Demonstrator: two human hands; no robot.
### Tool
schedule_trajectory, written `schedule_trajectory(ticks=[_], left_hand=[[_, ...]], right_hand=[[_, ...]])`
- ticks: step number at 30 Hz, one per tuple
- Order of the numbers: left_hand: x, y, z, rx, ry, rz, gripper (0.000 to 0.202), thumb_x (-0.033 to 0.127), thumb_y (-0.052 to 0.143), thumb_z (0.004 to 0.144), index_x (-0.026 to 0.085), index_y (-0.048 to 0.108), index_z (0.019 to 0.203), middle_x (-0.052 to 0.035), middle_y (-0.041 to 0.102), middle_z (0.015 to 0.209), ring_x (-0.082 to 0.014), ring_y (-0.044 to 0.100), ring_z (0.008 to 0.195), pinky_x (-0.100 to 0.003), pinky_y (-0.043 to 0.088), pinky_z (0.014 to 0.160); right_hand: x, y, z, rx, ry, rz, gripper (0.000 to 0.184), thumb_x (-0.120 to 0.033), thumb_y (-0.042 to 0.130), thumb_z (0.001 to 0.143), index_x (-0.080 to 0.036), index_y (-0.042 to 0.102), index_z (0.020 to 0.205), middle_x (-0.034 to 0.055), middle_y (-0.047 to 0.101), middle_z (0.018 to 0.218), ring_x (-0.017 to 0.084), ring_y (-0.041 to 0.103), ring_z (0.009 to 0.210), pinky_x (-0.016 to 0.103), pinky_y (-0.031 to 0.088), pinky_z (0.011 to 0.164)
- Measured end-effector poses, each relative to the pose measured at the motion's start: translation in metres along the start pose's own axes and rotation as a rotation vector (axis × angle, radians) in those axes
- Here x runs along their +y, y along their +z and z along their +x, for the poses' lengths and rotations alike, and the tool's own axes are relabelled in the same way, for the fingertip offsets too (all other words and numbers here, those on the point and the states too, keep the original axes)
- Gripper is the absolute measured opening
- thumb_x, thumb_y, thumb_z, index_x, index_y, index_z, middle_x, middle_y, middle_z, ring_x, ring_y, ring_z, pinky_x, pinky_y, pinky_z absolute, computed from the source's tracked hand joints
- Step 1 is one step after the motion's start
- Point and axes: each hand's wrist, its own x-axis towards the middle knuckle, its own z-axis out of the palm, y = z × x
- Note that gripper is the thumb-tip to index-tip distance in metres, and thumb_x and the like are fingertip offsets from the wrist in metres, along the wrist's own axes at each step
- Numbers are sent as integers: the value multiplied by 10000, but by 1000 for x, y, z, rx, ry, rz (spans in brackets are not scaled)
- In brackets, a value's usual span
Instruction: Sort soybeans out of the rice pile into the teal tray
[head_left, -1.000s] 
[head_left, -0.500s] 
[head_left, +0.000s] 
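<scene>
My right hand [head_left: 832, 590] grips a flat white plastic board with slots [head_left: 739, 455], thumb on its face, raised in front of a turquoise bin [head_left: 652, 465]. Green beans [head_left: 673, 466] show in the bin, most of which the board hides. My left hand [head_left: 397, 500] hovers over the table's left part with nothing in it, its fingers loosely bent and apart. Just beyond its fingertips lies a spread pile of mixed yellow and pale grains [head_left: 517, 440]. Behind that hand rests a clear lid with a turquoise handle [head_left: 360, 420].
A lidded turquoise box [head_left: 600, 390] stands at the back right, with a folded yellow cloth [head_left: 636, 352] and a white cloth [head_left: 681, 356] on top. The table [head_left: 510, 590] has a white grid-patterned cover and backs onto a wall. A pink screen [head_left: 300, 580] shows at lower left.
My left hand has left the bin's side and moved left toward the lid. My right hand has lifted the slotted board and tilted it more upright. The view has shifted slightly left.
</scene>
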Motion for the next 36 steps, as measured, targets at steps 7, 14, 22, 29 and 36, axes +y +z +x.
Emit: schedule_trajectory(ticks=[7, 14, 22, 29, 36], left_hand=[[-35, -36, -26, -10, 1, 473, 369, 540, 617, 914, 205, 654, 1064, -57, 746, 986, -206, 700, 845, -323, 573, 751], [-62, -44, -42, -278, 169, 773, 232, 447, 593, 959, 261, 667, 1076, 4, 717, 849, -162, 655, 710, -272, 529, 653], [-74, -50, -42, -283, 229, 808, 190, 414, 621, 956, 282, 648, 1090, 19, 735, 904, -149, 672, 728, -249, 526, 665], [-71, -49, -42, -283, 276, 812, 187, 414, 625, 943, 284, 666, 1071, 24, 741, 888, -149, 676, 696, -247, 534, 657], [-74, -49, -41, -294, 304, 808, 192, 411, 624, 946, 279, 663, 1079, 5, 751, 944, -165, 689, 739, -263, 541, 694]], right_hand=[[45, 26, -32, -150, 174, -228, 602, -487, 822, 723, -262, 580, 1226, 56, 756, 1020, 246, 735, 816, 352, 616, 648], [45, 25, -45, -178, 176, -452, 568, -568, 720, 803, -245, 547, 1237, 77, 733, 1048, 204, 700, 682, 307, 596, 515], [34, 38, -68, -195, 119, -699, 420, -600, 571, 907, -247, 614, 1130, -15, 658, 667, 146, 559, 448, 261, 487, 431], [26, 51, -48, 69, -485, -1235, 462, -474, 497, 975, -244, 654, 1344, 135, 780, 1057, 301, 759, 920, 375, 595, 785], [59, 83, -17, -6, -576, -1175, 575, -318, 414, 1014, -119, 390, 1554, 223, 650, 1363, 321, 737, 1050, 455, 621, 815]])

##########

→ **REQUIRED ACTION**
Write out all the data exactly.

→ **YOUR RESPONSE**
Demonstrator: two human hands; no robot.
### Tool
schedule_trajectory, written `schedule_trajectory(ticks=[_], left_hand=[[_, ...]], right_hand=[[_, ...]])`
- ticks: step number at 30 Hz, one per tuple
- Order of the numbers: left_hand: x, y, z, rx, ry, rz, gripper (0.000 to 0.202), thumb_x (-0.033 to 0.127), thumb_y (-0.052 to 0.143), thumb_z (0.004 to 0.144), index_x (-0.026 to 0.085), index_y (-0.048 to 0.108), index_z (0.019 to 0.203), middle_x (-0.052 to 0.035), middle_y (-0.041 to 0.102), middle_z (0.015 to 0.209), ring_x (-0.082 to 0.014), ring_y (-0.044 to 0.100), ring_z (0.008 to 0.195), pinky_x (-0.100 to 0.003), pinky_y (-0.043 to 0.088), pinky_z (0.014 to 0.160); right_hand: x, y, z, rx, ry, rz, gripper (0.000 to 0.184), thumb_x (-0.120 to 0.033), thumb_y (-0.042 to 0.130), thumb_z (0.001 to 0.143), index_x (-0.080 to 0.036), index_y (-0.042 to 0.102), index_z (0.020 to 0.205), middle_x (-0.034 to 0.055), middle_y (-0.047 to 0.101), middle_z (0.018 to 0.218), ring_x (-0.017 to 0.084), ring_y (-0.041 to 0.103), ring_z (0.009 to 0.210), pinky_x (-0.016 to 0.103), pinky_y (-0.031 to 0.088), pinky_z (0.011 to 0.164)
- Measured end-effector poses, each relative to the pose measured at the motion's start: translation in metres along the start pose's own axes and rotation as a rotation vector (axis × angle, radians) in those axes
- Here x runs along their +y, y along their +z and z along their +x, for the poses' lengths and rotations alike, and the tool's own axes are relabelled in the same way, for the fingertip offsets too (all other words and numbers here, those on the point and the states too, keep the original axes)
- Gripper is the absolute measured opening
- thumb_x, thumb_y, thumb_z, index_x, index_y, index_z, middle_x, middle_y, middle_z, ring_x, ring_y, ring_z, pinky_x, pinky_y, pinky_z absolute, computed from the source's tracked hand joints
- Step 1 is one step after the motion's start
- Point and axes: each hand's wrist, its own x-axis towards the middle knuckle, its own z-axis out of the palm, y = z × x
- Note that gripper is the thumb-tip to index-tip distance in metres, and thumb_x and the like are fingertip offsets from the wrist in metres, along the wrist's own axes at each step
- Numbers are sent as integers: the value multiplied by 10000, but by 1000 for x, y, z, rx, ry, rz (spans in brackets are not scaled)
- In brackets, a value's usual span
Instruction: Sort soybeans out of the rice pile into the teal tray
[head_left, -1.000s] 
[head_left, -0.500s] 
[head_left, +0.000s] 
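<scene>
My right hand [head_left: 832, 590] grips a flat white plastic board with slots [head_left: 739, 455], thumb on its face, raised in front of a turquoise bin [head_left: 652, 465]. Green beans [head_left: 673, 466] show in the bin, most of which the board hides. My left hand [head_left: 397, 500] hovers over the table's left part with nothing in it, its fingers loosely bent and apart. Just beyond its fingertips lies a spread pile of mixed yellow and pale grains [head_left: 517, 440]. Behind that hand rests a clear lid with a turquoise handle [head_left: 360, 420].
A lidded turquoise box [head_left: 600, 390] stands at the back right, with a folded yellow cloth [head_left: 636, 352] and a white cloth [head_left: 681, 356] on top. The table [head_left: 510, 590] has a white grid-patterned cover and backs onto a wall. A pink screen [head_left: 300, 580] shows at lower left.
My left hand has left the bin's side and moved left toward the lid. My right hand has lifted the slotted board and tilted it more upright. The view has shifted slightly left.
</scene>
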Motion for the next 36 steps, as measured, targets at steps 7, 14, 22, 29 and 36, axes +y +z +x.
Emit: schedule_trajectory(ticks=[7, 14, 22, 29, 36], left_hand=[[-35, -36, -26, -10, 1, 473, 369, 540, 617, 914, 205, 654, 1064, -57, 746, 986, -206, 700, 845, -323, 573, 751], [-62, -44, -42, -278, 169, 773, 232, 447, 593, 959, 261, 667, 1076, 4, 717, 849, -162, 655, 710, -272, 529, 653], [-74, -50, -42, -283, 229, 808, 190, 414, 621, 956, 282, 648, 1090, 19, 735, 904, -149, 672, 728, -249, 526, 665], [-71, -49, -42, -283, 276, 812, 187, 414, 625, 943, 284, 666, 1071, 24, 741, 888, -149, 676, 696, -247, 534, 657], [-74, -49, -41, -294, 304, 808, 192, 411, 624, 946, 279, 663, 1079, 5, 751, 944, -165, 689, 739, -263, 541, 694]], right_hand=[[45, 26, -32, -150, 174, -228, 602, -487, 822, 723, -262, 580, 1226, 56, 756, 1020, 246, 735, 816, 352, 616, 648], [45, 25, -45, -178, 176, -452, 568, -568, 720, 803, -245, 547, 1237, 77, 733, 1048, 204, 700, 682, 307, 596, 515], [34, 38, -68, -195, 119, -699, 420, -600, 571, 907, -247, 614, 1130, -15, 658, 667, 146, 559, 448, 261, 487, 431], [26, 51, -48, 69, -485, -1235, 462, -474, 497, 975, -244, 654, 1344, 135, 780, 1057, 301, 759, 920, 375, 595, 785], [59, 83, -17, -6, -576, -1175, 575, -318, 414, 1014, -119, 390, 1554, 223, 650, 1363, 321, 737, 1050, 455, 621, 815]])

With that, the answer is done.